A One Minute (> or <) Meditation



As I experience my world in this moment, it seems that everyone is looking for answers, or perhaps on the flip side of that same coin, realizing that they don’t know what to do next. It is of little console to send them some Zen, by way of saying that there is nothing that we really know and that any decision that we do make takes us to the exact perfect place from which to take our next step. So you didn’t hear that from me!

Fact is, I understand that our decisions do seem to matter: What treatment should I try next? How do I salvage my marriage? What life style change could I envoke to lift this heavyness that sits in my core and weighs me down?

In this realm of suffering, we hold on to the belief that there must be “the right” answer somewhere out there and with sufficient mental efforting I will find it. So we follow our head or our heart to places of inspiration and stories of sages who have come down from the mountain to give us our own GPS. Hoping that we can walk in their footsteps and come that much closer to the life we imagine exists somewhere very different from the place we are standing.

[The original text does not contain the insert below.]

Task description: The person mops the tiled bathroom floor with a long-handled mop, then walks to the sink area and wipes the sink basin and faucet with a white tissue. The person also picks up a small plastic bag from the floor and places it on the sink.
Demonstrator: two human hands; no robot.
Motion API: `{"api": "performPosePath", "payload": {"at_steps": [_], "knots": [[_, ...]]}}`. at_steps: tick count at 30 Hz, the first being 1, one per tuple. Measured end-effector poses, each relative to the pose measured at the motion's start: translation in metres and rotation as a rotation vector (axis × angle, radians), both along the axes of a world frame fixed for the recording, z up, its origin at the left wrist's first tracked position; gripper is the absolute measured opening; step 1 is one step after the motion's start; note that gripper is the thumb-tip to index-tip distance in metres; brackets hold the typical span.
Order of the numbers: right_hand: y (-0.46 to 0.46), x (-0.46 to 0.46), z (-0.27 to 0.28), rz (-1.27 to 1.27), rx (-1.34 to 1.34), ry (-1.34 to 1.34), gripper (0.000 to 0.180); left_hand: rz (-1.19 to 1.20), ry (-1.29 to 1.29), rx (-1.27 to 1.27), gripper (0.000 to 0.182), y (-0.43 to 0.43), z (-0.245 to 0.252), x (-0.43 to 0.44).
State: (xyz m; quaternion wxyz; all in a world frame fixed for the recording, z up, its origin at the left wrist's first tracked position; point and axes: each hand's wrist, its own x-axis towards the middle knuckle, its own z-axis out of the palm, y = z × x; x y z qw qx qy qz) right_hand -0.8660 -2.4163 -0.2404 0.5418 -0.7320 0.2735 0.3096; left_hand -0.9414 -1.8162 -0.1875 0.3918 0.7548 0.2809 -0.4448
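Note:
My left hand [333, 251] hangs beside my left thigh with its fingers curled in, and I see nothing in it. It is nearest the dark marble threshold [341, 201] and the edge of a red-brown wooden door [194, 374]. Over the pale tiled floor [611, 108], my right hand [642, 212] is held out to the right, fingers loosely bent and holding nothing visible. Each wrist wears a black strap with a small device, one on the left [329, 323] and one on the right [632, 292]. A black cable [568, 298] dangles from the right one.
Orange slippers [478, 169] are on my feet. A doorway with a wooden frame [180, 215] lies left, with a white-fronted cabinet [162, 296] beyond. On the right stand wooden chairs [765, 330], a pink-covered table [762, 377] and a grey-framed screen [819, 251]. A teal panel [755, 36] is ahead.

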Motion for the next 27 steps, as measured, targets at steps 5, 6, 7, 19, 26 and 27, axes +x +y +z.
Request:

Maybe we are reading one more dharma book waiting for the mystery to reveal herself — or perhaps smiling even as we are shaking our head at a quirky net-friend who sent us a link to Steve Martin’s 1979 film, The Jerk, where we finally learn the difference between Shit from Shinola and breathing a sigh of relief that finally our quest for answers is over and life will now be easy. (And for my children who will not know the circa WWII reference, Shinola was a popular shoe polish here in the states.)

Some of us seem more willing to not be smarter than a fifth grader. Perhaps it is because in my own meaningless memories Sgt Schults’ reverberation in the 1965 WWII farce Hogan’s Heroes I Know Nothing! that the knowing-less-ness feels for me a bit like home.

Adyashanti on The End of Your World tells us this:

“The one question — “What do I know for certain” — is tremendously powerful. When you look deeply into this question, it actually destroys your world. It destroys your whole sense of self, and it’s meant to. You come to see that everything you think you know about yourself, everything you think you know about the world, is based on assumptions, beliefs and opinions — things you believe because you were taught or told that they were true. Until we start to see these false perceptions for what they really are, consciousness will be imprisoned within the dream state.

In the same way, as soon as we allow ourselves to realize “My gosh, I know almost nothing: I don’t’ know who I am. I don’t know what the world is. I don’t know if this is true. I don’t know if that is true.” something within our being opens up. When we are willing to step into the unknown and its inherent insecurity, and not run back to anything for cover or for comfort — when we are wiling to stand as if facing an oncoming wind and not wince — we can finally face our actual self.” (p. 13-14)

Which is all fine and good unless the vortex of energy in our kundalini core rising screams BUT I MUST DO SOMETHING even as nothing we have done thus far has seemed to work. And while there are a half dozen people that I know who think I am writing this about their private story on a waxing gibbous moon, I honestly confess it is my own drama played out in the wallows of my mind that seeks if not the end, perhaps just to subdue the suffering ever so slightly.

Since clearly there is so little that I can do … may I offer a mī-nūt one minute (more or less) meditation:

As we each sit here in our own mental musing (or mud if it is yet again one of those days) I offer this breath that we may each take and share together. Placing my hand upon my chest I inhale deeply and ask that you allow me to hold the space for your pain inside my heart. Exhale softly and consider that you do not need to hold this all alone. Each of us are part of the atmosphere and the atoms that create the lila before our eyes. Play with me now, in the dust and the dreams that in one breath of the wind can change everything on our horizon. Namaste.